Comparative negligence is used to decide how to allot blame
Although in some cases, one person is solely responsible for an auto accident, many split the blame. Comparative negligence is used to assess how much responsibility is given to each driver.
An example might be if a driver cut in front of another driver who happened to be checking their cellphone at the time. Each party did something reckless, playing a role in the collision. Under comparative negligence, there will be a percentage of responsibility doled out to each driver.
Illinois uses its own form of this concept.

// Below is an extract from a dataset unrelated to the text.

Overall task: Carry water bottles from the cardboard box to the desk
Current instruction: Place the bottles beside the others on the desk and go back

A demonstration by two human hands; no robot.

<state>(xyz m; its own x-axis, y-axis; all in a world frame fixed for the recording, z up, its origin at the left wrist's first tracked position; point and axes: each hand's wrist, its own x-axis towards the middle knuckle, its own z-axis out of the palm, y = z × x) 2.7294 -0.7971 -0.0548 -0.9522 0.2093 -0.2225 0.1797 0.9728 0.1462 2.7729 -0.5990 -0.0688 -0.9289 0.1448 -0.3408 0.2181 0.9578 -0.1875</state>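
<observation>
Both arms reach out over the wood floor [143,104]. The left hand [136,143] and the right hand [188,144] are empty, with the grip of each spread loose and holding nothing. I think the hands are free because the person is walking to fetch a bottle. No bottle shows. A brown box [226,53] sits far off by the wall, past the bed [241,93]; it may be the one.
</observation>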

It is referred to as modified comparative negligence. This means that if a person is determined to be less than 50% responsible, they can recover damages. The amount will be lowered proportionally meaning those who are found to be less than half at fault in these auto accidents will only collect based on the level the other person is at fault. If it is 75%, then that is what the insurance company is likely to offer as compensation.
People have options if they disagree with comparative negligence
If a person does not think the comparative negligence assessment is fair, they have options to dispute it by complaining to the Department of Insurance. Those who have been in a crash and do not think they are getting a reasonable amount for medical costs, lost income, property damage and more can seek what they think is a fairer result.